THE TASK: Because only the count matters, report how many lines in the material hold the string "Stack" and nothing more.

SOURCE RECORDS:
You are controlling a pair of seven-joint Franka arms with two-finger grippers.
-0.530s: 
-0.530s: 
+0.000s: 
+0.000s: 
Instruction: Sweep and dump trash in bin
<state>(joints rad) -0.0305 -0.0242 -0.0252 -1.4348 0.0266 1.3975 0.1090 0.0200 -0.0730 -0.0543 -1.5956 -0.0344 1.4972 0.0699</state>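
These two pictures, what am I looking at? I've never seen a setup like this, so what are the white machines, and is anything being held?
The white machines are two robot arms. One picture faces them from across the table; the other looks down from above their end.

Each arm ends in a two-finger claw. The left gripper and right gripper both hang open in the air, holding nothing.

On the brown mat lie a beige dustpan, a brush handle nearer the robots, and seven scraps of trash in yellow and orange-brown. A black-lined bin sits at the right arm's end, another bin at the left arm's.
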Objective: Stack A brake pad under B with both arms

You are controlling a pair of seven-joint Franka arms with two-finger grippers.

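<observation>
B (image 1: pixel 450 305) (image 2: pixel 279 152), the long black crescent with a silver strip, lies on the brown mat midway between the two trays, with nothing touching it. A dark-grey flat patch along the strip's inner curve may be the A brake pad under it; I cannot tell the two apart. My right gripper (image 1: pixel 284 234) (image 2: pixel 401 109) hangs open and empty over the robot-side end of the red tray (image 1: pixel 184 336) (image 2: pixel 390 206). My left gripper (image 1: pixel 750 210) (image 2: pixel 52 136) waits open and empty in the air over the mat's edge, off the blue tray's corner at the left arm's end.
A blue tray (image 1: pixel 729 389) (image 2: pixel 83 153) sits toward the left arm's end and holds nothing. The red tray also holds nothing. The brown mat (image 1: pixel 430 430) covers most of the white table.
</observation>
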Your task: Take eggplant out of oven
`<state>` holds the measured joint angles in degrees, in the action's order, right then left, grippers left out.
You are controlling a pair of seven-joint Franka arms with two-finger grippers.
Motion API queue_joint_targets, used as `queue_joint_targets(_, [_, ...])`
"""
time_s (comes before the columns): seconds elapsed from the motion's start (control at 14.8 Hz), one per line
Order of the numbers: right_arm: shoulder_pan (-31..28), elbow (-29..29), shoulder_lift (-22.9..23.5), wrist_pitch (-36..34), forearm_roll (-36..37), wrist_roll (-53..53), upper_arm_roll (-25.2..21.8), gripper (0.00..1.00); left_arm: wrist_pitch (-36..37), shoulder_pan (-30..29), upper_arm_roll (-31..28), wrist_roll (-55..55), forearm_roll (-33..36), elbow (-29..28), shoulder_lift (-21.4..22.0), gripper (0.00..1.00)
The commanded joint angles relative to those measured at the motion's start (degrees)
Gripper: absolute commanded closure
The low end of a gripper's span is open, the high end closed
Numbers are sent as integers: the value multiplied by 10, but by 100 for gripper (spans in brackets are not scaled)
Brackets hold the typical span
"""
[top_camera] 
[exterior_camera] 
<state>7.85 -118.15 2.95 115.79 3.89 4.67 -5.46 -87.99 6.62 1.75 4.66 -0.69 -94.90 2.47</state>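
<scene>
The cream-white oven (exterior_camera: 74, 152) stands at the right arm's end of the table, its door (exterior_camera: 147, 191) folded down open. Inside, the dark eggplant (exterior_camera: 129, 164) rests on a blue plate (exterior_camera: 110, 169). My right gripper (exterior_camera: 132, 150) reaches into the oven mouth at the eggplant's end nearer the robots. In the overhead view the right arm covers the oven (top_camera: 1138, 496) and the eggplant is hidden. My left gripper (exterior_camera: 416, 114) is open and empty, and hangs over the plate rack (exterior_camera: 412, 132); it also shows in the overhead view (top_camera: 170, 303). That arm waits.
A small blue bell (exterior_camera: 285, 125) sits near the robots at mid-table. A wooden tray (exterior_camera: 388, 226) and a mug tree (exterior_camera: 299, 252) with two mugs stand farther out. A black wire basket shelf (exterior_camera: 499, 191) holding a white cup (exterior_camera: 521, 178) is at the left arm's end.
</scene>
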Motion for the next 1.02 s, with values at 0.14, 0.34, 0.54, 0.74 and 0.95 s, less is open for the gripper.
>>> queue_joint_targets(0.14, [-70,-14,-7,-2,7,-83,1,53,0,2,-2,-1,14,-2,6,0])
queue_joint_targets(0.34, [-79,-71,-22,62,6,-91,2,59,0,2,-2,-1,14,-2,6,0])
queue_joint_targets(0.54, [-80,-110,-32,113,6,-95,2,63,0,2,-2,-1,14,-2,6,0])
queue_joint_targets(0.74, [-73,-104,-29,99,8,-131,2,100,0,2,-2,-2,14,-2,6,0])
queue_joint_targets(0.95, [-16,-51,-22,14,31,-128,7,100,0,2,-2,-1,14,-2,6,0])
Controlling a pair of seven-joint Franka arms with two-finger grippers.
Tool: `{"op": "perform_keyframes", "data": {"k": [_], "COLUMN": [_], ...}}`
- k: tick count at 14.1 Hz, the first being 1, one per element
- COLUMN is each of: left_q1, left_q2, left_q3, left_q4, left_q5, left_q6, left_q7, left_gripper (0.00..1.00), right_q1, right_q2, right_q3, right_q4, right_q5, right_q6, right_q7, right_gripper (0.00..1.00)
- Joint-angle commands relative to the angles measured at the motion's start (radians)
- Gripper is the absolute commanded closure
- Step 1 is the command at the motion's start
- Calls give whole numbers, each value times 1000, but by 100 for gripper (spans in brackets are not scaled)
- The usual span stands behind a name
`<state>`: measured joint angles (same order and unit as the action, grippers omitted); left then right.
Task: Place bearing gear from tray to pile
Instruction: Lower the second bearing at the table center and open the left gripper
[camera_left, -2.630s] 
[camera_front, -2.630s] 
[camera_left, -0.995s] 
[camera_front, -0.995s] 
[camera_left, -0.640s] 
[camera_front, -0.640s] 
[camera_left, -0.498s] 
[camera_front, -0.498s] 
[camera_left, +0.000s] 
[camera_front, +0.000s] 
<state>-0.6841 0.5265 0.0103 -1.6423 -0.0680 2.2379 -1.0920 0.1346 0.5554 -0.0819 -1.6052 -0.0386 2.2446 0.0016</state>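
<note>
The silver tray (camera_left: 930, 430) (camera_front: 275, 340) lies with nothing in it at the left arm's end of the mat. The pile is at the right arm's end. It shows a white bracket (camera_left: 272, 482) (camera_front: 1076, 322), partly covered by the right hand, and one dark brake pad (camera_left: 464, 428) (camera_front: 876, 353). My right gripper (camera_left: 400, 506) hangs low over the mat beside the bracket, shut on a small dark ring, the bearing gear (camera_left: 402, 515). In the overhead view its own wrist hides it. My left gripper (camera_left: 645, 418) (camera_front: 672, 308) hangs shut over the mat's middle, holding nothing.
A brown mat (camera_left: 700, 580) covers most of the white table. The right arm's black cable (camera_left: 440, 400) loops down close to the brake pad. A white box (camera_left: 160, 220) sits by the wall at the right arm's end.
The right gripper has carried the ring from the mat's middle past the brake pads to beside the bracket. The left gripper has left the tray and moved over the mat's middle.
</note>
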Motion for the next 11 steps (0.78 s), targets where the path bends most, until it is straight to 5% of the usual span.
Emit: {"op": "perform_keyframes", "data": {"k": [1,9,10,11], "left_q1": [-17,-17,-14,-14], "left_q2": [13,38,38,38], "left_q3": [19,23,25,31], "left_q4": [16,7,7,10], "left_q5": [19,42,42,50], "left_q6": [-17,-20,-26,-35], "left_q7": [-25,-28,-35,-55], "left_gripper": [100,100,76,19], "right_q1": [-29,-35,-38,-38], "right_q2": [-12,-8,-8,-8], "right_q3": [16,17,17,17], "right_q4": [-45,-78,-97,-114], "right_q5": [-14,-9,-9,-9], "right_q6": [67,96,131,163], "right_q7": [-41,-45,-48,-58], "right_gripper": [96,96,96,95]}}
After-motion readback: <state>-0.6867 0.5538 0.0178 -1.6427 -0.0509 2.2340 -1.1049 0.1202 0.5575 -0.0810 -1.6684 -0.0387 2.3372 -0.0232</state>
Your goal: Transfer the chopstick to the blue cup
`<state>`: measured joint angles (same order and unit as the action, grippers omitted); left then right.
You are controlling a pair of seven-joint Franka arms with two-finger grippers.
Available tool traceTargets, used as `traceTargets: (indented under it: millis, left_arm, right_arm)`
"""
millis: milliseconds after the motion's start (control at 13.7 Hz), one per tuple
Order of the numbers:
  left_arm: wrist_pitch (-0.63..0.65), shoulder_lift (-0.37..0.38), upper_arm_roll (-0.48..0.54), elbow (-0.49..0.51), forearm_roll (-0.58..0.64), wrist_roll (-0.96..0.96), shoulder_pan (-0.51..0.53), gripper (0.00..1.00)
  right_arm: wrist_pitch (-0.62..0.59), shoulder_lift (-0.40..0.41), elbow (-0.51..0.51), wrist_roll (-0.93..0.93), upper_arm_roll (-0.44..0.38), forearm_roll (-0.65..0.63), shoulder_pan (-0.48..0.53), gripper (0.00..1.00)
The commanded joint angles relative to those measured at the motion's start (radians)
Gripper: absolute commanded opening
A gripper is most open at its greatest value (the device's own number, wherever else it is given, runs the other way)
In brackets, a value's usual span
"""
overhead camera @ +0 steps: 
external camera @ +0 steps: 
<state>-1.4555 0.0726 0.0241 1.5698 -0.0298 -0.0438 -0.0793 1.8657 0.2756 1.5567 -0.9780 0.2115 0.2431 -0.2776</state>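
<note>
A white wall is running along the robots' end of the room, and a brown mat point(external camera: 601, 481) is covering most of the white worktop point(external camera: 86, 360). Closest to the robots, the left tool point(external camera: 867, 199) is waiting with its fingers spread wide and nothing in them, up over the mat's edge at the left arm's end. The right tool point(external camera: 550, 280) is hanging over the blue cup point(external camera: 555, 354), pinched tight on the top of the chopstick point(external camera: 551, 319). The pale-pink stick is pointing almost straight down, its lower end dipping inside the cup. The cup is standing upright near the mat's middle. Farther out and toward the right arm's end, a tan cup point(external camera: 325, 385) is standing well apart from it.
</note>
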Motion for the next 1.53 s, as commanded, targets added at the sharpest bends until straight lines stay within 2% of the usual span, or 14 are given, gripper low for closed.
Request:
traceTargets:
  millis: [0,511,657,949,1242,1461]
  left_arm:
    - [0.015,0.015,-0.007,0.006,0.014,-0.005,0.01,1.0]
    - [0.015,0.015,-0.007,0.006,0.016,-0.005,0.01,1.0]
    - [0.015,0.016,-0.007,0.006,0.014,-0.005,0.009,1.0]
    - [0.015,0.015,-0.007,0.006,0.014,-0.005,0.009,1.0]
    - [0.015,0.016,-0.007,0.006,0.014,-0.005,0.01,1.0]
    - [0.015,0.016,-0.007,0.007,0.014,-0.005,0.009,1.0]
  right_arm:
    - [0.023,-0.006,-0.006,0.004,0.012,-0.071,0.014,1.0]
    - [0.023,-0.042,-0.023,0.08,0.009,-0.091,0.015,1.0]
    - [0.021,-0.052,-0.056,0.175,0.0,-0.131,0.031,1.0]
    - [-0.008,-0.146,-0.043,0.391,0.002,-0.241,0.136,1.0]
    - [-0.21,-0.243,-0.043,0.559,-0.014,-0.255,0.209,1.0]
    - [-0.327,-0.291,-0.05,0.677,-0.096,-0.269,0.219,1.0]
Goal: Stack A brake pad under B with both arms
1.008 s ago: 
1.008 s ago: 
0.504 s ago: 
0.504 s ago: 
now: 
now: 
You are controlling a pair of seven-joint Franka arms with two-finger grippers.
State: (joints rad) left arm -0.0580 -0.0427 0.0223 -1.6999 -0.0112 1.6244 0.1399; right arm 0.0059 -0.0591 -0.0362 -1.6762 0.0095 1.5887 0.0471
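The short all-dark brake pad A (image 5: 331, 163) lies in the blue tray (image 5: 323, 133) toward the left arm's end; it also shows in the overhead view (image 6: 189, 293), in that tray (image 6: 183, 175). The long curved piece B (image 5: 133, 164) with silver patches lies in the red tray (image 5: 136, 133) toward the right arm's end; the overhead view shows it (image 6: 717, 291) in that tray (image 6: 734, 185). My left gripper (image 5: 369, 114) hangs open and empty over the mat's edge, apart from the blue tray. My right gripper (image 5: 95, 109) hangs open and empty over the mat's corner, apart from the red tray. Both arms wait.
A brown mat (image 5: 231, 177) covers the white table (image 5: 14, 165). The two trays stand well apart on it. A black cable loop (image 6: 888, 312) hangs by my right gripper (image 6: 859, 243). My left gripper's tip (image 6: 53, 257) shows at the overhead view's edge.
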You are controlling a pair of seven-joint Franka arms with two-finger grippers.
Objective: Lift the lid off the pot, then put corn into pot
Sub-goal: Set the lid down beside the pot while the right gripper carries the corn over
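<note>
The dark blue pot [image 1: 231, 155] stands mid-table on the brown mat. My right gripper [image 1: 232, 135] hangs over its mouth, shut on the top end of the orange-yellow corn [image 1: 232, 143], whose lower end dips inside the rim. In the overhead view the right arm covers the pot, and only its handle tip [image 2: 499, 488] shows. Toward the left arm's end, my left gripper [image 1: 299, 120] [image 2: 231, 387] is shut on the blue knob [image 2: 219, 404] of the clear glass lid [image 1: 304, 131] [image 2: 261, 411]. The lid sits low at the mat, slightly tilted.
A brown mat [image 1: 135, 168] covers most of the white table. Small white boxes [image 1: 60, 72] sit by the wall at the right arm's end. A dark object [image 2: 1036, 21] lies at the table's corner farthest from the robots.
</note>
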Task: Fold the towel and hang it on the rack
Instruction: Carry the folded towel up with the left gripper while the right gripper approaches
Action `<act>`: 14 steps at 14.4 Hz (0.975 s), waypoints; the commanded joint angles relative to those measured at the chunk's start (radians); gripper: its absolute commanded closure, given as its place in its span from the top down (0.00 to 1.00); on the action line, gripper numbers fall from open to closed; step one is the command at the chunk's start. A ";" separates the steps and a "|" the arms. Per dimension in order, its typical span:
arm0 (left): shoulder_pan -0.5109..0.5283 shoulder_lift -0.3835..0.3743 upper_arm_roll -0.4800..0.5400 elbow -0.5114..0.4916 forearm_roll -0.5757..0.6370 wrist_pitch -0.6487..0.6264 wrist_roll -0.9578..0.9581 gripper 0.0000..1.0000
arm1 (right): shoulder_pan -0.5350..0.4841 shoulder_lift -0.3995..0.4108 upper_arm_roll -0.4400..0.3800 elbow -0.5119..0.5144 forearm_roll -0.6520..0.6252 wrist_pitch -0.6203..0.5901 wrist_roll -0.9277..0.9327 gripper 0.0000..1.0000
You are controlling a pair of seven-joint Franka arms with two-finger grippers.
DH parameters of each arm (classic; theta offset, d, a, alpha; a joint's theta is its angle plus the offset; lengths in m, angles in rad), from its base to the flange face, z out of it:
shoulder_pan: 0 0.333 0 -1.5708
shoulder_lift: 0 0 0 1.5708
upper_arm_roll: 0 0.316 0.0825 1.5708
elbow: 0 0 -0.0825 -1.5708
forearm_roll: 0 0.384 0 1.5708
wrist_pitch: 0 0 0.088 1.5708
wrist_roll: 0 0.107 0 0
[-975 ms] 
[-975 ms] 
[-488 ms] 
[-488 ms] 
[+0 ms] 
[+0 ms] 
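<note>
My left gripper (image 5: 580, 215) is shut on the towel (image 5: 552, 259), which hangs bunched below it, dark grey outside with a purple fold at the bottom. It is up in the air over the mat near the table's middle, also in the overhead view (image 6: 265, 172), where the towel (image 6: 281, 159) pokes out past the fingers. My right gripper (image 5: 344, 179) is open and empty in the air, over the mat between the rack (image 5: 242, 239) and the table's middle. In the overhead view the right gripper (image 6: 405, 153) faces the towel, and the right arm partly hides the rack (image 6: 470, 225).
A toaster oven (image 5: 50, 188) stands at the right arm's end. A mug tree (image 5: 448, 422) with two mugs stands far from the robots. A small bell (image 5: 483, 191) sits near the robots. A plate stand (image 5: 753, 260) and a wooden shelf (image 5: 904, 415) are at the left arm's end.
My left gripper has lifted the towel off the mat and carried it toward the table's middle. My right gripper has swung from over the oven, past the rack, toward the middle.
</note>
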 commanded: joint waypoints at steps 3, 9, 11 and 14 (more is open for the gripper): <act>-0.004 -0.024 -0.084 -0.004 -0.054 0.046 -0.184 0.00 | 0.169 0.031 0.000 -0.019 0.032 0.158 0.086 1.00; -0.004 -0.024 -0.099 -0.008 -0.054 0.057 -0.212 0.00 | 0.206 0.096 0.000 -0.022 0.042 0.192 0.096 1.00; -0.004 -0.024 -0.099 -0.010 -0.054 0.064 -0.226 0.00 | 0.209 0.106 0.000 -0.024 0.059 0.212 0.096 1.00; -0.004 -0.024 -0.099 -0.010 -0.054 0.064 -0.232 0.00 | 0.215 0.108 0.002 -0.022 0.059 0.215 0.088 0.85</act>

EXERCISE RESPONSE: 2